*** Block opens ***

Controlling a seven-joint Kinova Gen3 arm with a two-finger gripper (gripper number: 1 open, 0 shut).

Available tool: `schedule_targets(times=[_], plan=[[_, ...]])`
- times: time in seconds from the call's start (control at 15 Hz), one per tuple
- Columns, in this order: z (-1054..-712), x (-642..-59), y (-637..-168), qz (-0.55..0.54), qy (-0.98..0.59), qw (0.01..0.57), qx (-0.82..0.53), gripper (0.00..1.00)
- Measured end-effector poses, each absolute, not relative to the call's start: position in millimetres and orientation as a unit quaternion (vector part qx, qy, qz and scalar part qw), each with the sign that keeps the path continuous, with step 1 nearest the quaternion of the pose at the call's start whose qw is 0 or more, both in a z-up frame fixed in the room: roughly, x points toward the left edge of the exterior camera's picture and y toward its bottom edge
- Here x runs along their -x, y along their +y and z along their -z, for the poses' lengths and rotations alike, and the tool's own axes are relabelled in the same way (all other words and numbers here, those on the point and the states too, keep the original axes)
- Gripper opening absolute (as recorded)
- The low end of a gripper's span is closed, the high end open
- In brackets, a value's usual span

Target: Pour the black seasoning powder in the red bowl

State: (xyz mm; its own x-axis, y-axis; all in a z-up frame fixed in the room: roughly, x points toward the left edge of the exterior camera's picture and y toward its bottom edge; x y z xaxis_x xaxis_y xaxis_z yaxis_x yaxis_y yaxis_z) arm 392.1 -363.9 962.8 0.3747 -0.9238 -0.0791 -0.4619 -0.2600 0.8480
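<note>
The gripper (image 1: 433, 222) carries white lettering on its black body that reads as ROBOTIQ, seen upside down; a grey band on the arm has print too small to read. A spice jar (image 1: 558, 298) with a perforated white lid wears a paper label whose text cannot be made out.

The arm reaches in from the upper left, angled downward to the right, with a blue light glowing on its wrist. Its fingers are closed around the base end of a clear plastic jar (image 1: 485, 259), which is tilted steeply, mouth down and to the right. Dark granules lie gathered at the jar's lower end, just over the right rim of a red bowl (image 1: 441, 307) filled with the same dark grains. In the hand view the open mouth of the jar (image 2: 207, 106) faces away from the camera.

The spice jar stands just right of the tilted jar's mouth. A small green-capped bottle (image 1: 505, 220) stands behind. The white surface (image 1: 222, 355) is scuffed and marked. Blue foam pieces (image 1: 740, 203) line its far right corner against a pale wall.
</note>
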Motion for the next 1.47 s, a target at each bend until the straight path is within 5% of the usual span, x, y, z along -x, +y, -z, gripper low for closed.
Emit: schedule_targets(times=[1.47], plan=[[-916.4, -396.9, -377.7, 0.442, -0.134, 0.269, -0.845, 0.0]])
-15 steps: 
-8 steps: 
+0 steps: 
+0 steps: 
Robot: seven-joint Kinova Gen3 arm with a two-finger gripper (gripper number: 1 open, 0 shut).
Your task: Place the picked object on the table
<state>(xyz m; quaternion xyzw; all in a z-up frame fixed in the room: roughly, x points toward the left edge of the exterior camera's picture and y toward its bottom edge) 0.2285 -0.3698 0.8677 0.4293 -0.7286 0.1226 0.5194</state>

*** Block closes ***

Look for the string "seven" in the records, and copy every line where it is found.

Controlling a seven-joint Kinova Gen3 arm with a two-finger gripper (gripper number: 1 open, 0 shut).
Robot: seven-joint Kinova Gen3 arm with a two-finger gripper (gripper number: 1 open, 0 shut).

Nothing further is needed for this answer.